Day 9: Heading for Bag End

We woke up this morning to the tune of singing birds, nut looking out throughout the window didn’t yield the nice view we were hoping for. Grey overcast skies with a chance of rain were to be the weather for this day.

Whangamata was destined to receive a few drops of rain over the next few days, which meant that us leaving was going to be a good idea. We don’t like rain during our holiday! 🙂
The destination for today is Rotorua, or Rotovegas, as the locals affectionately call it.

But first, another stop has to be made. Back home, we made reservations for a tour starting in Matamata. This trip tours the movie set for all Hobbit movies, and also was the location for all hobbit related shots in the three movies of Lord of the Rings.
The set is left full intact, just the way it used to be when shooting the Hobbit movies.
It now has more tourists. 😉

The movie set is strangely fascinating, in ways we never though it would. The site is very scenic in itself, and adding the movie set just creates a fascinatingly weird sense of oddity. We tourists don’t belong there, it is home to the Hobbits!
While you know everything is fake and just an outer shell, the attention to detail while creating the scenes is staggering. It includes beaten paths to laundry (by real people, over time), Hobbit holes in various sizes and scales (60%, 90%), a completely fake tree (built, painted and repainted after a year) and a field in a location which used to be a swamp.
It also is really expensive, but totally worth the visit. Trust me!

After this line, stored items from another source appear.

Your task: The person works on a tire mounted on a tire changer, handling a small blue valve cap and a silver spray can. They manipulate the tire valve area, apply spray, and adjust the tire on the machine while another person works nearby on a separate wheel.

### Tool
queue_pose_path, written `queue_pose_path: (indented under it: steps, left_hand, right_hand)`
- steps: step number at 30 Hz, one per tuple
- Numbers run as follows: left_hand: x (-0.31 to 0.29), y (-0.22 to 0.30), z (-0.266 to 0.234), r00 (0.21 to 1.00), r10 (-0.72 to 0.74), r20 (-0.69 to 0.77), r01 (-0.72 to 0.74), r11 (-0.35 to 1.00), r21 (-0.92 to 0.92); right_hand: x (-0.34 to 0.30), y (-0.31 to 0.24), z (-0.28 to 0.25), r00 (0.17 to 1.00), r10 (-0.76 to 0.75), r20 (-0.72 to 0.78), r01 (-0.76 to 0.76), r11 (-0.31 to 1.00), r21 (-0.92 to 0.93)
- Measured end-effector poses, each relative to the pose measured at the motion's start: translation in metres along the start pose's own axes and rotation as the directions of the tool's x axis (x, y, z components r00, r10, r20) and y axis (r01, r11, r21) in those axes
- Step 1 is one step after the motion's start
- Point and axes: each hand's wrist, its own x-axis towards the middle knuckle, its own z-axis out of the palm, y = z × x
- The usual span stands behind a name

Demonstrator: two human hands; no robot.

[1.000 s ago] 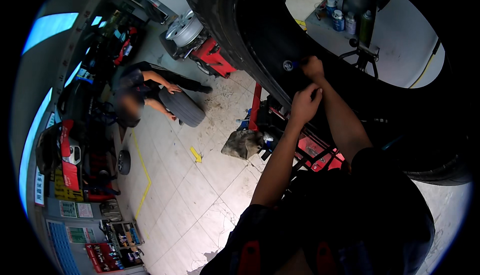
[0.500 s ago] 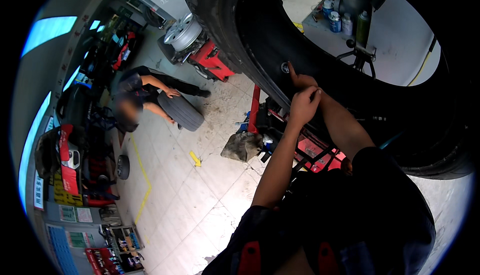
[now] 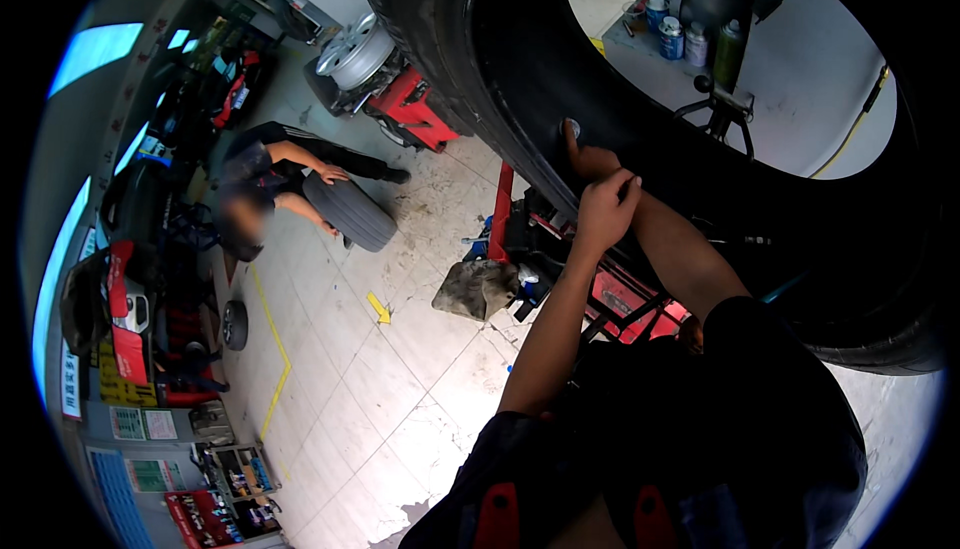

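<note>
A large black tire (image 3: 525, 59) fills the upper right, its dark inner side facing me. On that inner surface sits a small round, pale patch (image 3: 573, 128). My right hand (image 3: 594, 159) reaches inside the tire, its index finger stretched out onto the patch and partly covering it. The other fingers of that hand look bent, and nothing shows in them. My left hand (image 3: 608, 211) is closed beside my right wrist, overlapping it in view. What its curled fingers hold, if anything, is hidden.
Spray cans and bottles (image 3: 671, 41) stand beyond the tire's opening. Red machine parts (image 3: 635, 304) lie beneath my arms, near a dirty dark pad (image 3: 474, 290). To the left, a co-worker (image 3: 260, 184) bends over another tire (image 3: 350, 211). A silver wheel rim (image 3: 355, 54) rests on a red machine.
My right index finger has shifted slightly left and now overlaps the patch. The left hand stays closed by the right wrist. The view has shifted a little.
</note>
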Motion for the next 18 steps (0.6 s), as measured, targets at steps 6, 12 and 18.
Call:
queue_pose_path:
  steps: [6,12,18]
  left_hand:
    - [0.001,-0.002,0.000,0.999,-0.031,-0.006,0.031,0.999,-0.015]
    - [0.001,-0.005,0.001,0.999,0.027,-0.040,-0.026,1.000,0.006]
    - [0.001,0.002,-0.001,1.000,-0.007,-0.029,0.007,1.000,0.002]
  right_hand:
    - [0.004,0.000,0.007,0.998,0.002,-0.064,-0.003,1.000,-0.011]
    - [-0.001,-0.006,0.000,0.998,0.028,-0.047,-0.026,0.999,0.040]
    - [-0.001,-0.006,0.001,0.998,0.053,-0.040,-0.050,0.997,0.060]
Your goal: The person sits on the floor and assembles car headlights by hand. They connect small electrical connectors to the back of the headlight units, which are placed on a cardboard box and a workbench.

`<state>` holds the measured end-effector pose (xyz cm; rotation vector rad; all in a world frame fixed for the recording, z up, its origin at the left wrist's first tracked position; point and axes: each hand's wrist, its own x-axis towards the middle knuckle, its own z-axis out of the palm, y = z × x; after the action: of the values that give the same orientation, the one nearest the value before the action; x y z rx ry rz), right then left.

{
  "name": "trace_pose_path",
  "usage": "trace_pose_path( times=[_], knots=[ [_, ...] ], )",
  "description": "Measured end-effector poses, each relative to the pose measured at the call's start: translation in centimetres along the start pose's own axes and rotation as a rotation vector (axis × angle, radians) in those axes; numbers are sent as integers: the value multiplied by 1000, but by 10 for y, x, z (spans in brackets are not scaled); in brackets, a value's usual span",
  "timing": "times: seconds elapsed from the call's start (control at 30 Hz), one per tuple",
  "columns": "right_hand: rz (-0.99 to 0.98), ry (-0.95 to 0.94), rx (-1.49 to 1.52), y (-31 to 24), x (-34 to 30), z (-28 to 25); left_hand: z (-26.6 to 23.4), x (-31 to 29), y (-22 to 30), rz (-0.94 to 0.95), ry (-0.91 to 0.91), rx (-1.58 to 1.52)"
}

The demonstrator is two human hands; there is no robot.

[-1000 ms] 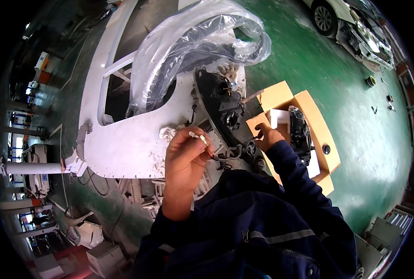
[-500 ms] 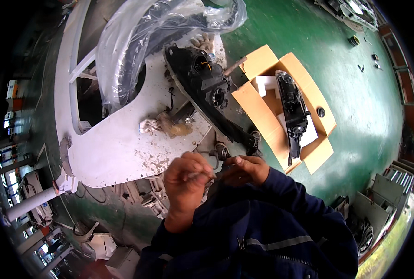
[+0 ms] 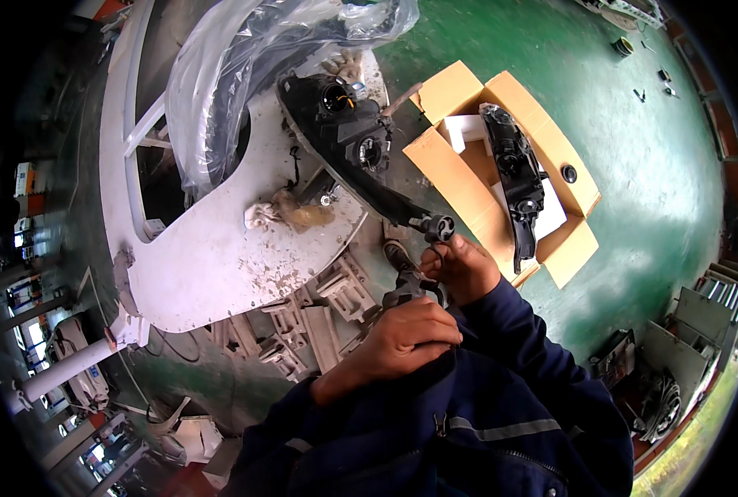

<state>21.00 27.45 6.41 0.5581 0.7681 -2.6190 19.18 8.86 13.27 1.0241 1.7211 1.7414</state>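
Note:
My right hand (image 3: 470, 272) is closed, its fingertips at a small dark round part (image 3: 438, 229) with a thin loop hanging below it. My left hand (image 3: 410, 338) is curled into a fist against the front of my dark blue jacket (image 3: 385, 431); whatever lies inside it is hidden. Just beyond this fist is a dark shape (image 3: 410, 286) that I cannot make out. A black headlight housing (image 3: 344, 137) lies along the right side of the pale panel, its narrow end reaching toward my right hand. Another headlight (image 3: 514, 178) rests in an opened cardboard box (image 3: 443, 170).
The worn white panel (image 3: 195, 277) carries clear plastic wrap (image 3: 212, 108), a dirty work glove (image 3: 282, 213) and another glove (image 3: 346, 65). Metal brackets (image 3: 344, 286) lie under its near edge. A black ring-shaped cap (image 3: 569, 173) sits on the box flap. A metal cabinet (image 3: 675, 348) stands at right.
Both hands were raised close together with fingers pinched. Now the left has dropped to the jacket front, and the right has moved slightly away, with the dark round part at its fingertips.

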Motion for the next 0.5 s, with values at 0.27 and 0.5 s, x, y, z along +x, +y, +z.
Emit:
trace_pose_path(
  times=[0.27, 0.5],
  knots=[
    [-310, 19, 110, -30, -79, -62, 106, 24, -1, 191, -239, 568],
    [-429, -220, -14, -65, -188, -127, 165, 66, 39, 69, -254, 238]
  ],
)
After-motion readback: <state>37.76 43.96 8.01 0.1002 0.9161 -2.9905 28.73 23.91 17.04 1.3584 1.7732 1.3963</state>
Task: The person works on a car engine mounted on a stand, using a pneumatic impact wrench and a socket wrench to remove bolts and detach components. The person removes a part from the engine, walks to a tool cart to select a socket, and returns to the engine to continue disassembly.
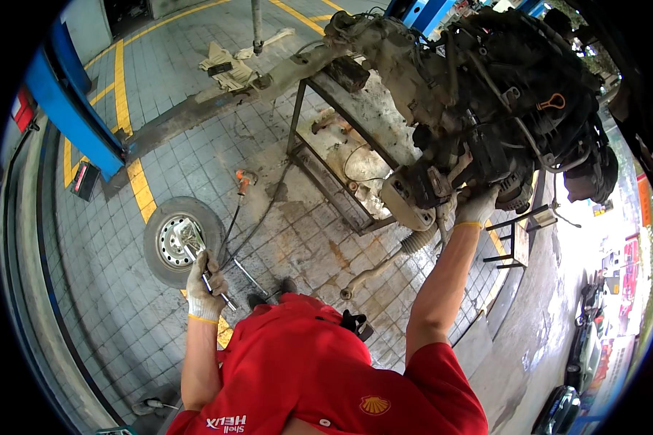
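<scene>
At my far end, a red short-sleeved shirt point(290, 362), yellow emblem point(375, 404), white lettering point(226, 424), soiled whitish gloves point(205, 303), yellow-edged cuffs point(202, 319)

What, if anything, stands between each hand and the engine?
Nothing visible stands between the right hand and the engine: the hand is right at its lower parts, partly hidden. From the left hand, which holds the tool, the frame lies along the way; one view cannot settle whether it blocks it.
</scene>
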The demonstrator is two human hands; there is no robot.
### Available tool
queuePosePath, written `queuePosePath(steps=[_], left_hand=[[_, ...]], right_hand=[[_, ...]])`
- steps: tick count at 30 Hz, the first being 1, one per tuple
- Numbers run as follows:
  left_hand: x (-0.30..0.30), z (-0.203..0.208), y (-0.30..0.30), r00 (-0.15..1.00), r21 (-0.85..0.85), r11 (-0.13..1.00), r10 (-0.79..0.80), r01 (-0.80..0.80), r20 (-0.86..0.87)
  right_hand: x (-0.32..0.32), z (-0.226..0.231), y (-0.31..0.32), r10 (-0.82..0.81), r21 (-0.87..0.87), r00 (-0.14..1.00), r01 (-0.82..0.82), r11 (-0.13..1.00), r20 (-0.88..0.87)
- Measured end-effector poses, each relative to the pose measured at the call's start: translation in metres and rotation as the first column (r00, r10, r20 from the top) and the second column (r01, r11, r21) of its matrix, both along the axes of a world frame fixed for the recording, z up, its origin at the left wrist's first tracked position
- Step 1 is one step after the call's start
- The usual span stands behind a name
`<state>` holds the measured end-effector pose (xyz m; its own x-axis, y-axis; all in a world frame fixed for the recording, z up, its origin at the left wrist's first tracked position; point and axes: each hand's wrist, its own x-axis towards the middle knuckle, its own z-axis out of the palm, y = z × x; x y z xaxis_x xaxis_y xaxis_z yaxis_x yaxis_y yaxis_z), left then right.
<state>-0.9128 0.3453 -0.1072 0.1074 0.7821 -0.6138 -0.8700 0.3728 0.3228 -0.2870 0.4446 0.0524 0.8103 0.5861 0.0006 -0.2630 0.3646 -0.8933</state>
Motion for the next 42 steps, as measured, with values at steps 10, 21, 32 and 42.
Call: queuePosePath(steps=[10, 21, 32, 42], left_hand=[[0.010, -0.003, 0.006, 0.997, -0.002, 0.997, -0.073, 0.073, 0.020], [0.009, 0.010, 0.009, 0.984, 0.041, 0.985, -0.171, 0.168, 0.060], [0.066, 0.024, -0.021, 0.865, 0.052, 0.881, -0.472, 0.471, 0.168], [0.241, 0.061, -0.122, 0.733, -0.071, 0.730, -0.672, 0.680, 0.110]], right_hand=[[-0.037, 0.029, -0.003, -0.020, -0.098, 0.996, 0.028, 0.995, 0.082], [0.016, 0.015, -0.006, 0.129, -0.058, 0.991, -0.127, 0.990, 0.031], [-0.160, -0.029, -0.160, 0.438, -0.441, 0.894, -0.356, 0.824, 0.095], [-0.204, -0.109, -0.378, 0.548, -0.368, 0.744, -0.666, 0.649, -0.382]])
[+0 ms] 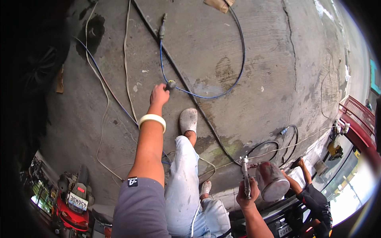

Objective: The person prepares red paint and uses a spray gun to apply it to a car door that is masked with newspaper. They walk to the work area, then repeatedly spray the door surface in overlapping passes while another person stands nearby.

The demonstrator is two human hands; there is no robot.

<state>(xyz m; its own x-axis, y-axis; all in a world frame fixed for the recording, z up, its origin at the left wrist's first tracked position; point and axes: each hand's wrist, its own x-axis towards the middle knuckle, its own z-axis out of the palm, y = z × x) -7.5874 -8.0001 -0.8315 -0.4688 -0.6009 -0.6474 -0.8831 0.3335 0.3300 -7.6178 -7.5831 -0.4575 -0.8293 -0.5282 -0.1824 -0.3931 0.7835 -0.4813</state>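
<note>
My left hand (159,94) reaches forward over the concrete floor, its fingers closed on a dark, round-ended fitting (171,84) beside a blue hose (216,97). A cream roll of tape (152,118) sits around my left forearm like a bangle. My right hand (247,192), low and to the right, grips a metal spray gun (246,176). The gun's paint-stained cup (272,181) sticks out to the right of that hand. A black hose (174,65) crosses the floor and runs toward the gun.
Pale cords (105,89) trail across the floor at left. My shoe (188,120) stands beside the black hose. A red motorcycle (73,216) is parked lower left. At right, another person in a dark shirt (317,202) bends near a vehicle. A red metal railing (359,113) lies farther right.
</note>
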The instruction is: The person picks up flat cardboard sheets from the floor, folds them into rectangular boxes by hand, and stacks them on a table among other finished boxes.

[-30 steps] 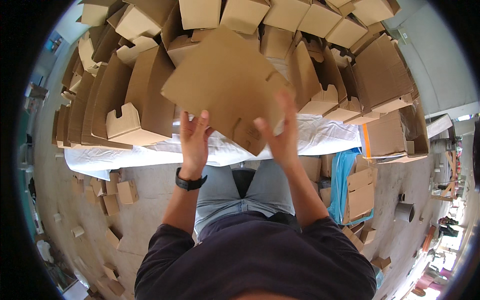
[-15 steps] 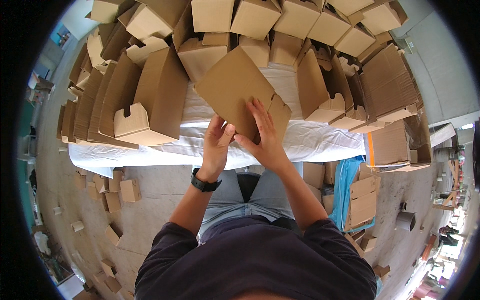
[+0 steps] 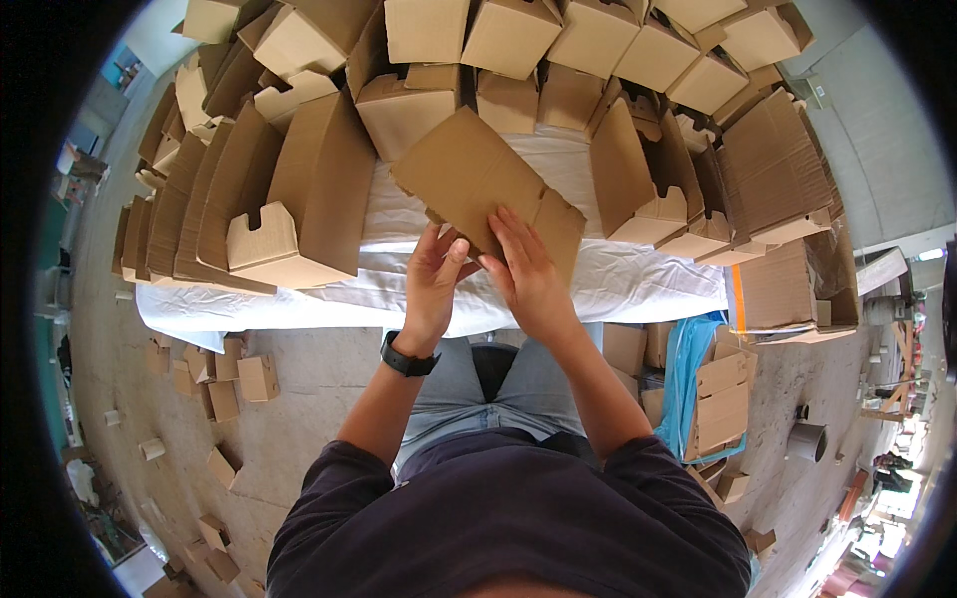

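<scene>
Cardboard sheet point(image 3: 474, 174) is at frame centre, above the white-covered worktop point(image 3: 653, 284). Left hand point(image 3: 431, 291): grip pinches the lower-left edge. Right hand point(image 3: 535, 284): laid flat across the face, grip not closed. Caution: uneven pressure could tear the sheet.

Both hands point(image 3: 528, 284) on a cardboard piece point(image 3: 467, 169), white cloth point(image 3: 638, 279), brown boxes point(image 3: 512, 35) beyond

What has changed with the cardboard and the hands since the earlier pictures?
The cardboard piece has moved down, away from the camera, and its right part now bends along a crease. The right hand has come onto its face, closer to the left hand, which stays at its lower-left edge. The boxes stay put.
</scene>
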The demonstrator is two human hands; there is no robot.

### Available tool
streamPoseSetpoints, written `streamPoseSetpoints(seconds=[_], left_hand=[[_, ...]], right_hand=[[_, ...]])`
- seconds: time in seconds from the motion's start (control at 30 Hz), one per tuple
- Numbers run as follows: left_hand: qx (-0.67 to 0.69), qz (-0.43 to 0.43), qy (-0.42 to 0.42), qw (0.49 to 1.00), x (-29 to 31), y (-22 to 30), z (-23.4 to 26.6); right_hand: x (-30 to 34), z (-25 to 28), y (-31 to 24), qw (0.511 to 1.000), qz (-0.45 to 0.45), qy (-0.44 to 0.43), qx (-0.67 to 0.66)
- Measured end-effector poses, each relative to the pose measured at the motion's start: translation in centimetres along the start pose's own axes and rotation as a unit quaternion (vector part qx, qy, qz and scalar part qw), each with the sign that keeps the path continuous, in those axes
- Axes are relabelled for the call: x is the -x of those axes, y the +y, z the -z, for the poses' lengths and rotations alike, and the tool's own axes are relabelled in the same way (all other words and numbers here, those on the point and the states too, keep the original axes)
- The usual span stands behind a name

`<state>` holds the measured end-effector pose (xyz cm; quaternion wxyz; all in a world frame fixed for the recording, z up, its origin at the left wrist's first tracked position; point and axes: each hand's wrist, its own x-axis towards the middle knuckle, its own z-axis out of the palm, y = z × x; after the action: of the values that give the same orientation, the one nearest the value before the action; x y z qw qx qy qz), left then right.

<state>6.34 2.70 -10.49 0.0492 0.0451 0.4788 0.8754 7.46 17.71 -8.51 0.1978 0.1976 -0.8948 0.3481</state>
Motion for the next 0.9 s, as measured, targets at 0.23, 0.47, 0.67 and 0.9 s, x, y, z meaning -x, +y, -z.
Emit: streamPoseSetpoints(seconds=[0.23,0.47,0.67,0.9], left_hand=[[-0.141,-0.024,0.06,0.988,-0.3,1.0,-0.5],[-0.382,-0.231,0.113,0.888,0.4,7.0,-0.6],[-0.571,-0.267,0.122,0.767,1.3,9.9,-1.5],[-0.509,-0.271,0.035,0.816,-1.0,6.9,-3.3]], right_hand=[[-1.1,3.6,-0.1,0.983,0.048,0.128,0.121],[-0.4,7.4,0.1,0.96,0.075,0.201,0.178],[3.2,4.1,1.4,0.969,0.011,0.204,0.136],[5.9,-0.7,1.0,0.963,-0.167,0.208,-0.047]])
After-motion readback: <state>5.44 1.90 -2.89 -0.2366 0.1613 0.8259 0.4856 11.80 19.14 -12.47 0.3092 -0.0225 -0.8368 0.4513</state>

After this trip down to Tolkien’s imagination, a short drive took us via very curvy roads to New Zealand’s most visited town: Rotorua.
Famous for its geothermal activity the town is dotted with small geysers, mud pools and boiling pits of water. It also is really touristic, hence the local nickname of Rotovegas. The people even have erected a similar sign right at the start of the town!
We ended the walk through the local park with the geysers, mud pools and pits of boiling, smelly, water. Also, we dined at a place called Fat Dog before retiring to the Robertsons House B&B. built back in the 1880’s it again is a colonial style wooden house lovingly maintained by its current owner. Hat tip to John for giving us inspiration for the walk this afternoon!

Tomorrow, more smelly water, geysers and walks, we are off to see the region’s most famous places: the thermal parks!